## What to produce
The reply must consist of the complete listing, reproduced exactly, with no images included.

*** Supplied material Section Begins ***

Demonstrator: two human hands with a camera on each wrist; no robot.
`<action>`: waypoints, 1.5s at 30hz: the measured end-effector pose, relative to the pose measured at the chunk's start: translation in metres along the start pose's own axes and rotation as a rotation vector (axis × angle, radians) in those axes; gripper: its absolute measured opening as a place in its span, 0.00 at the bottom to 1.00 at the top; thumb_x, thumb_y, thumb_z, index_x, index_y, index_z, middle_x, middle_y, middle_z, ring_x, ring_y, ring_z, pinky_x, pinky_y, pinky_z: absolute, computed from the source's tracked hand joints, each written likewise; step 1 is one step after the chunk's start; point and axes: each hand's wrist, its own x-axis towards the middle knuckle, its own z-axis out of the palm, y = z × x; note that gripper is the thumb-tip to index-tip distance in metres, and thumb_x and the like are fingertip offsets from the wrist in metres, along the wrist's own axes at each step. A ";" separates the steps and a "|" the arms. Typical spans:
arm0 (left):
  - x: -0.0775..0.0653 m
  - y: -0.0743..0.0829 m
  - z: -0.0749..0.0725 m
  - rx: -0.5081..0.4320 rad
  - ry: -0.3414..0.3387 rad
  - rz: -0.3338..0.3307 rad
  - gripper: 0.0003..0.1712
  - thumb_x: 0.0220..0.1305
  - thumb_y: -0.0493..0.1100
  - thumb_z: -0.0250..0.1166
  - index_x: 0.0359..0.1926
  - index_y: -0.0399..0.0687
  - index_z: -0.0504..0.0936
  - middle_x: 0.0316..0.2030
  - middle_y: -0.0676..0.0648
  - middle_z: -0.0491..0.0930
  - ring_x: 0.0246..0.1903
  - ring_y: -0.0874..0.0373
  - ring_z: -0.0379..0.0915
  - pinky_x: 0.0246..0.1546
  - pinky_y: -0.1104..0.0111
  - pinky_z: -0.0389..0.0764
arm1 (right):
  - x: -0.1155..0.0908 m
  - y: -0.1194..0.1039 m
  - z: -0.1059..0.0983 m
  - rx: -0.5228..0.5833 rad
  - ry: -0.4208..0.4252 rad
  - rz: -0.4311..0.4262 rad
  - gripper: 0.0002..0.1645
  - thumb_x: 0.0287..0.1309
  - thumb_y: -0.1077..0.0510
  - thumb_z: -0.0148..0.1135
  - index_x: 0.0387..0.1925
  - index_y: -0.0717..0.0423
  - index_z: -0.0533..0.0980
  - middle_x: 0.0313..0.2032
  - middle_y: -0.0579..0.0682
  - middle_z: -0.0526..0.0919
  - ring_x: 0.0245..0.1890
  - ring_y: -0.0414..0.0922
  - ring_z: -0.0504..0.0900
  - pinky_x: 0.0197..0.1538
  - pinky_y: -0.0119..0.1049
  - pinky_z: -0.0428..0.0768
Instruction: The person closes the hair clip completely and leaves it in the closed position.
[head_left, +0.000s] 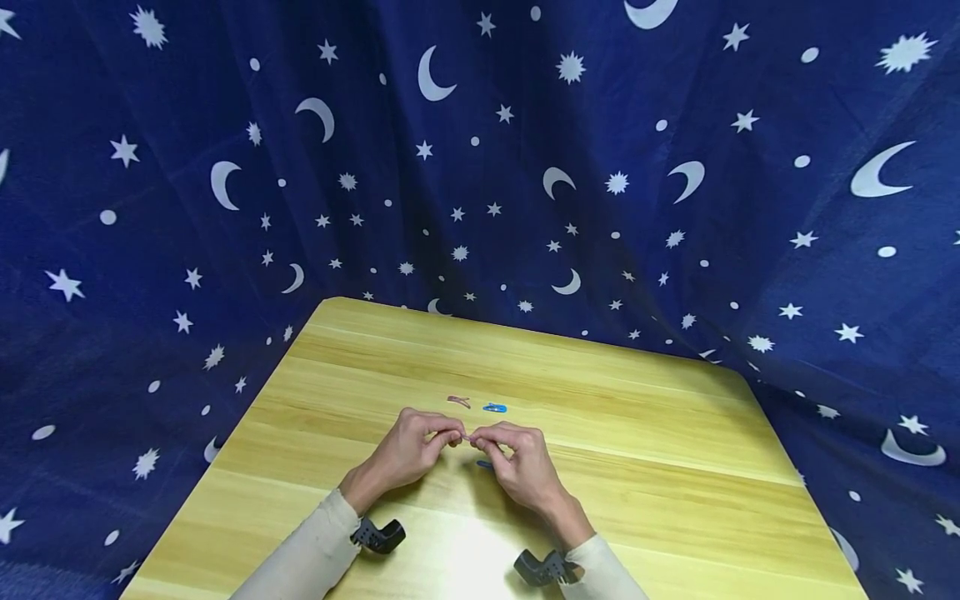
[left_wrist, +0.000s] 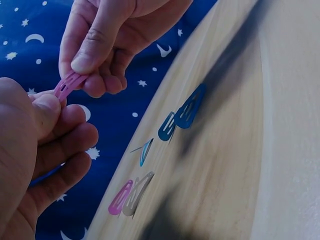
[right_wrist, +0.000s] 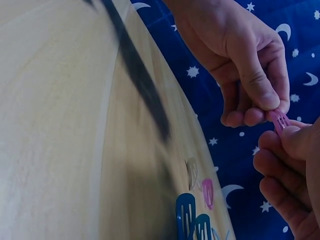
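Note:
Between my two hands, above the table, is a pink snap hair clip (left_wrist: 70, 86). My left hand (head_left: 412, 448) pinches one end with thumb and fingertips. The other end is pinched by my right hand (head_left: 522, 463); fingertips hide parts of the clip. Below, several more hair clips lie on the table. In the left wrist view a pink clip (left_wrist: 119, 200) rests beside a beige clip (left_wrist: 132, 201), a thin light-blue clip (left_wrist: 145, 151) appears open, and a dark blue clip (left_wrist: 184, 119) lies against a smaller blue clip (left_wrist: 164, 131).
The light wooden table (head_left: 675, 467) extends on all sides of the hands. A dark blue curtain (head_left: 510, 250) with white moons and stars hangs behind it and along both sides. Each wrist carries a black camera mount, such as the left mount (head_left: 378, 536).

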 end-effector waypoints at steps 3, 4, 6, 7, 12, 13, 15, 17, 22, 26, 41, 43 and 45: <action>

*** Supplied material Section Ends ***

## Result below
Demonstrator: two human hands with a camera on each wrist; no robot.
`<action>`: waypoints, 1.5s at 30hz: the measured end-effector pose, relative to the pose measured at the chunk's start: translation in metres along the start pose's own axes and rotation as a rotation vector (axis × angle, radians) in those axes; gripper: its absolute measured opening as a place in its span, 0.00 at the bottom to 1.00 at the top; thumb_x, thumb_y, thumb_z, index_x, index_y, index_z, middle_x, middle_y, middle_z, ring_x, ring_y, ring_z, pinky_x, pinky_y, pinky_z: absolute, computed from the source's tracked hand joints, each written likewise; step 1 is one step after the chunk's start; point and axes: each hand's wrist, its own x-axis towards the middle knuckle, its own z-axis out of the palm, y = z × x; note that gripper is the thumb-tip to index-tip distance in metres, and thumb_x and the like are fingertip offsets from the wrist in metres, along the wrist's own axes at each step. A ";" separates the steps and a "|" the arms. Typical spans:
arm0 (left):
  - x: -0.0775..0.0653 m
  - y: -0.0743..0.0829 m
  - z: -0.0749..0.0725 m
  - rx: -0.5081..0.4320 rad
  - ry: -0.3414..0.3387 rad
  - rz: -0.3338..0.3307 rad
  - gripper: 0.0003..0.1712
  - thumb_x: 0.0220..0.1305
  - thumb_y: -0.0493..0.1100
  - thumb_z: -0.0250..0.1166
  - index_x: 0.0359..0.1926
  - index_y: -0.0399..0.0687
  - index_z: -0.0504..0.0936
  - middle_x: 0.0316..0.2030
  - middle_y: -0.0676..0.0648
  - middle_z: -0.0491..0.0930
  - ring_x: 0.0246..0.1903
  - ring_y: -0.0874..0.0373
  - ring_z: -0.0379..0.0915
  - pinky_x: 0.0246..0.1546
  - pinky_y: -0.1104..0.0111
  - pinky_z: -0.0389..0.0764
arm1 (right):
  - x: -0.1155..0.0908 m
  - y: -0.1194..0.1039 m
  - z: -0.1059..0.0983 m
  - rx: -0.5228..0.5833 rad
  - ry: -0.4208..0.4252 rad
  - rz: -0.4311..0.4262 rad
  - gripper: 0.0002..0.1645
  - thumb_x: 0.0287..0.1309
  - thumb_y: -0.1077..0.0510
  - thumb_z: -0.0148..0.1135
  - index_x: 0.0387..0.1925
  - index_y: -0.0717..0.0423
  - index_z: -0.0533..0.0980
  - middle_x: 0.0313..0.2032
  - middle_y: -0.0579..0.0682
  - middle_z: -0.0526..0.0919
  - ring_x: 0.0245..0.1890
  - ring_y: -0.0414..0.0922
  - ring_z: -0.0504..0.0900
  - pinky_x: 0.0197..0.1538
  - pinky_y: -0.0119..0.1049
  - pinky_z: -0.0428..0.0768
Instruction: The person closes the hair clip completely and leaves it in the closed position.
[head_left, +0.000s] 
[left_wrist, +0.000s] 
[right_wrist, +0.000s] 
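Note:
Between my two hands, above the table, is a pink snap hair clip (left_wrist: 70, 86). My left hand (head_left: 412, 448) pinches one end with thumb and fingertips. The other end is pinched by my right hand (head_left: 522, 463); fingertips hide parts of the clip. Below, several more hair clips lie on the table. In the left wrist view a pink clip (left_wrist: 119, 200) rests beside a beige clip (left_wrist: 132, 201), a thin light-blue clip (left_wrist: 145, 151) appears open, and a dark blue clip (left_wrist: 184, 119) lies against a smaller blue clip (left_wrist: 164, 131).
The light wooden table (head_left: 675, 467) extends on all sides of the hands. A dark blue curtain (head_left: 510, 250) with white moons and stars hangs behind it and along both sides. Each wrist carries a black camera mount, such as the left mount (head_left: 378, 536).
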
 end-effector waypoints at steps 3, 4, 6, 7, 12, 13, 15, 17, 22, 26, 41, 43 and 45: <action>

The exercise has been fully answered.